━━━ SUPPLIED INFORMATION ━━━

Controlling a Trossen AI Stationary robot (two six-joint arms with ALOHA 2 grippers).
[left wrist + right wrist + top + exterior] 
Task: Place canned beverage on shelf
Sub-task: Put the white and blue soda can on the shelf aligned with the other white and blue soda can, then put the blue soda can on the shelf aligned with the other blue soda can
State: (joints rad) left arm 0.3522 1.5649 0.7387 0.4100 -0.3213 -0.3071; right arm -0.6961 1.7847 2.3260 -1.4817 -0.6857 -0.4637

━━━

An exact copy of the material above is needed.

**WRITTEN ANSWER**
Controlling a Trossen AI Stationary robot (two six-joint arms with ALOHA 2 grippers).
[left wrist + right wrist + top + exterior] 
Task: Place canned beverage on shelf
Sub-task: Put the white and blue soda can on the shelf aligned with the other white and blue soda can, then put the blue soda can on the shelf aligned with the other blue soda can
State: (joints rad) left arm 0.3522 1.5649 0.7387 0.4100 -0.3213 -0.3071; right arm -0.6961 1.7847 2.3260 -1.4817 -0.6857 -0.4637

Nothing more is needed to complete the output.